Going for a walk is an easy way to improve and extend your quality of life.  That’s one of the many insights I’ve gleaned from a book I’ve been enjoying.  Years ago, Dan Buettner, a National Geographic Fellow and New York Times bestselling author, set out to study five locations around the world where the residents lived well past 100 years of age (Okinawa, Japan; Ikaria, Greece; Ogliastra Region, Sardinia; Loma Linda, California; and the Nicola Peninsula, Costa Rica).  He called these locations “blue zones” and wrote the landmark book, The Blue Zones.

What Buettner learned was distilled into what he calls the “Power 9” – or traits of people who live in these Blue Zones:

  • Move naturally – the Sardinians walk an average of 5 miles a day!
  • Purpose – have a meaningful motivation for your work and life (that’s easy for County employees!)
  • Down shift – manage stress effectively
  • 80% rule – eat to satisfaction level, not fullness, and end early in the day
  • Plant slant – beans are the cornerstone of Blue Zone communities and meat is eaten only 3 – 4 times per month
  • Wine @5 – moderate drinkers live longer than those who completely abstain
  • Belong – having a faith tradition was a common trait of Blue Zone residents
  • Loved ones first – prioritize those you love
  • Right tribe – surround yourself with good influences and people who share your commitment to a healthy lifestyle

These traits reflect both healthier habits and a strong connection to community.

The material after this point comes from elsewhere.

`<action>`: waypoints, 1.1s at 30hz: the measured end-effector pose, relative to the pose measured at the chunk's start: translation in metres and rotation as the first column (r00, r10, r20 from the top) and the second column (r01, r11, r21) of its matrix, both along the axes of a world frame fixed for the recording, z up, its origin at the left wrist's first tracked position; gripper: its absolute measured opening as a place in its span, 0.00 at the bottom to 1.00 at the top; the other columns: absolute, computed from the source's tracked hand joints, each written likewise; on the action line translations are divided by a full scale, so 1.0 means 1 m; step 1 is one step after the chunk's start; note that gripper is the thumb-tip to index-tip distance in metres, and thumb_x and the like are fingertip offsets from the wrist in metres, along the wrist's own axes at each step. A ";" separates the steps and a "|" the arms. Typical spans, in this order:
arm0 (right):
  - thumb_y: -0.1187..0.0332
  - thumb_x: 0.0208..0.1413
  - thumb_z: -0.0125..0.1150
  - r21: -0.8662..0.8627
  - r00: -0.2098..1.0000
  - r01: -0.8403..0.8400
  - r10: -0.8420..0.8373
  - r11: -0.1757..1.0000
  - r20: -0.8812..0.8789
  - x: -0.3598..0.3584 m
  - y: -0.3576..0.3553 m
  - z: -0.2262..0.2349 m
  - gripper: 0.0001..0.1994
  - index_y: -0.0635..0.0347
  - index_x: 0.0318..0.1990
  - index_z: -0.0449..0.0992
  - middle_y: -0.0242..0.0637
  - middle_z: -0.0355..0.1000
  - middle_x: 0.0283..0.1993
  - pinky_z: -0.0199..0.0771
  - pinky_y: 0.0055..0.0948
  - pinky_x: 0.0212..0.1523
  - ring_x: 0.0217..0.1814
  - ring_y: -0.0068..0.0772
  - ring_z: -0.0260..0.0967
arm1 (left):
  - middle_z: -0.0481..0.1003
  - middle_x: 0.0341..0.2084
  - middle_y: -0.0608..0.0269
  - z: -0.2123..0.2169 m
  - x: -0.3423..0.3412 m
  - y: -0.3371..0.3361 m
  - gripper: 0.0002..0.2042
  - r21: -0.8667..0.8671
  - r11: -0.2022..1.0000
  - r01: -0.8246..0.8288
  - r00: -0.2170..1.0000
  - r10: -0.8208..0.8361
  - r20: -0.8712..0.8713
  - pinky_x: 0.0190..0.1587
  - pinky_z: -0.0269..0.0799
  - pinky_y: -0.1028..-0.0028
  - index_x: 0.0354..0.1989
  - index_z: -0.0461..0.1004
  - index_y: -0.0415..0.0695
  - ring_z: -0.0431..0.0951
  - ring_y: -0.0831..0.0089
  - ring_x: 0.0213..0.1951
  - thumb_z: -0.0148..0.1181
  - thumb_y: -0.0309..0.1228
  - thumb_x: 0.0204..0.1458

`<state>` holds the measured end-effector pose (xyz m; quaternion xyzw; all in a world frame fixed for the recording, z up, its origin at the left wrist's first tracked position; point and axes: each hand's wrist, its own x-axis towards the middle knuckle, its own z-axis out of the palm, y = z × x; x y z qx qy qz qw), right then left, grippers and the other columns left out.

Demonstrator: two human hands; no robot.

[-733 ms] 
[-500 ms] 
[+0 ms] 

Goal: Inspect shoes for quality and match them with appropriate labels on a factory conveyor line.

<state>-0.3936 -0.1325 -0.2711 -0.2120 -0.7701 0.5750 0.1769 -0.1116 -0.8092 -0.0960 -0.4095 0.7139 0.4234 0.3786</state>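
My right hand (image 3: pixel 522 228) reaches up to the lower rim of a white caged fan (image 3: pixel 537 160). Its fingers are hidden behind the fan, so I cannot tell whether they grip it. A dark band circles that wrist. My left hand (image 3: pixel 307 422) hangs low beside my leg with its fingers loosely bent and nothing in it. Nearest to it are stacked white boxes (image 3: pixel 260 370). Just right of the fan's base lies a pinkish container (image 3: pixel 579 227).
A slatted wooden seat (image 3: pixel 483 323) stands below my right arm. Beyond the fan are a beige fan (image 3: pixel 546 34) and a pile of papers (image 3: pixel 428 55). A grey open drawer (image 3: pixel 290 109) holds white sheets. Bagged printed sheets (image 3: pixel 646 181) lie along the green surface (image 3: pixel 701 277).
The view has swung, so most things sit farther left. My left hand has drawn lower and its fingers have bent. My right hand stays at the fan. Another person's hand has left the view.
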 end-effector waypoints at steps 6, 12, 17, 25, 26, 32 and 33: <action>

The Blue Zone philosophy has been taken to many communities across the country – I first heard about Blue Zones at a national meeting of County Executives a few years ago.  There’s even one in Walla Walla – with great, measurable improvements in their residents’ wellbeing and health.

In Pierce County, MultiCare and CHI Franciscan are partnering with us to take a look at the program for our region.  To that end, a community summit will be held at PLU on Monday, September 27 at 6:30 p.m.  You can learn more about the evening and register for the event here.

I look forward to exploring ways to create better health for our residents.

For now, these traits are challenging me to think about how I can make my life a little healthier, better manage stress, and stay connected to my community.

Thanks for reading and go take a walk!